If you’re trying to avoid getting pregnant, here’s another reason to mistrust the rhythm method of birth control: New research confirms that the fluid in semen, long dismissed as primarily a vehicle for sperm, contains a substance that can trigger ovulation and other pregnancy-supporting hormonal responses in female mammals. The find could lead to new fertility treatments in humans.

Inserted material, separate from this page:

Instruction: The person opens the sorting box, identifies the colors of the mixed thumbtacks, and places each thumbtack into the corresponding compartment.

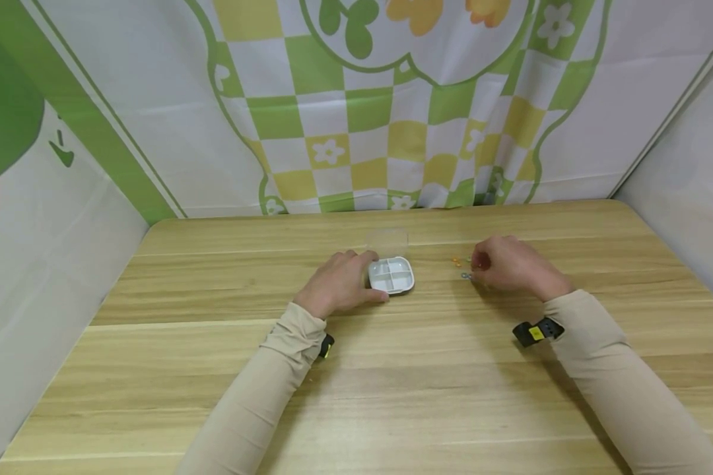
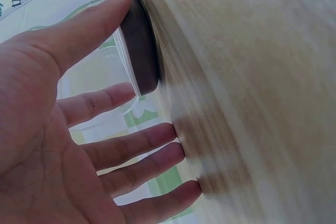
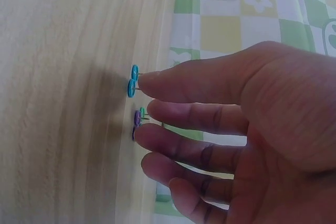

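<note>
My left hand (image 1: 343, 280) holds a small white box (image 1: 391, 276) with four compartments, thumb on its near side and index finger at its far side. In the left wrist view, the box's dark outer side (image 2: 140, 45) shows, and the other fingertips reach the tabletop. The clear lid (image 1: 387, 242) stands open behind the box. My right hand (image 1: 511, 265) is over a few thumbtacks, thumb and index finger apart. The thumb tip is right at the pins of two blue thumbtacks (image 3: 131, 88). Beside them lie a purple thumbtack (image 3: 137, 118) and a green thumbtack (image 3: 143, 111), partly hidden by the fingers.
Orange thumbtacks (image 1: 457, 262) lie left of my right hand on the wooden table (image 1: 392, 382). A checked green, yellow and white cloth (image 1: 368, 132) hangs along the table's back edge, with pale cloth at both sides.
</note>
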A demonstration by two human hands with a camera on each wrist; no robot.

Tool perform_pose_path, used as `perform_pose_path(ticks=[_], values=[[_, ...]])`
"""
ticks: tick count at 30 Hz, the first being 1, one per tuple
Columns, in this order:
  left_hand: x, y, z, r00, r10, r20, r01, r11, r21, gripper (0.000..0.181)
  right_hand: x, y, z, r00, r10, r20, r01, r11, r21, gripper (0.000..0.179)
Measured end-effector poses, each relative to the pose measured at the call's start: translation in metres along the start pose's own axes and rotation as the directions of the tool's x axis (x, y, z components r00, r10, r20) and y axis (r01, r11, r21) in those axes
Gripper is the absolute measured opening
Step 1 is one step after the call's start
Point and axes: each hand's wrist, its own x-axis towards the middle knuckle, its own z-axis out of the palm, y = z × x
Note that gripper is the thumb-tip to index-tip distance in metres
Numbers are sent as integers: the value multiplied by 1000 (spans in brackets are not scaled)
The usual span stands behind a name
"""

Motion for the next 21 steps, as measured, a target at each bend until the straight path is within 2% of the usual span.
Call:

Like most female animals, women are spontaneous ovulators, meaning they release eggs on a fairly regular basis regardless of their sexual activity. A few animal species, however, such as camels and rabbits, release viable eggs only in response to sex. These animals are called “induced ovulators.” For decades, scientific dogma has held that in induced ovulators, the physical stimulation of sex triggers hormonal responses within the female that lead to the production and release of eggs. In 1985, however, a group of Chinese researchers challenged this idea by suggesting that there might be an ovulation-inducing factor (OIF) in semen itself. According to veterinarian and reproductive biologist Gregg Adams of the University of Saskatchewan in Saskatoon, Canada, the hypothesis ran so counter to common wisdom that “people just ignored it. Me included.”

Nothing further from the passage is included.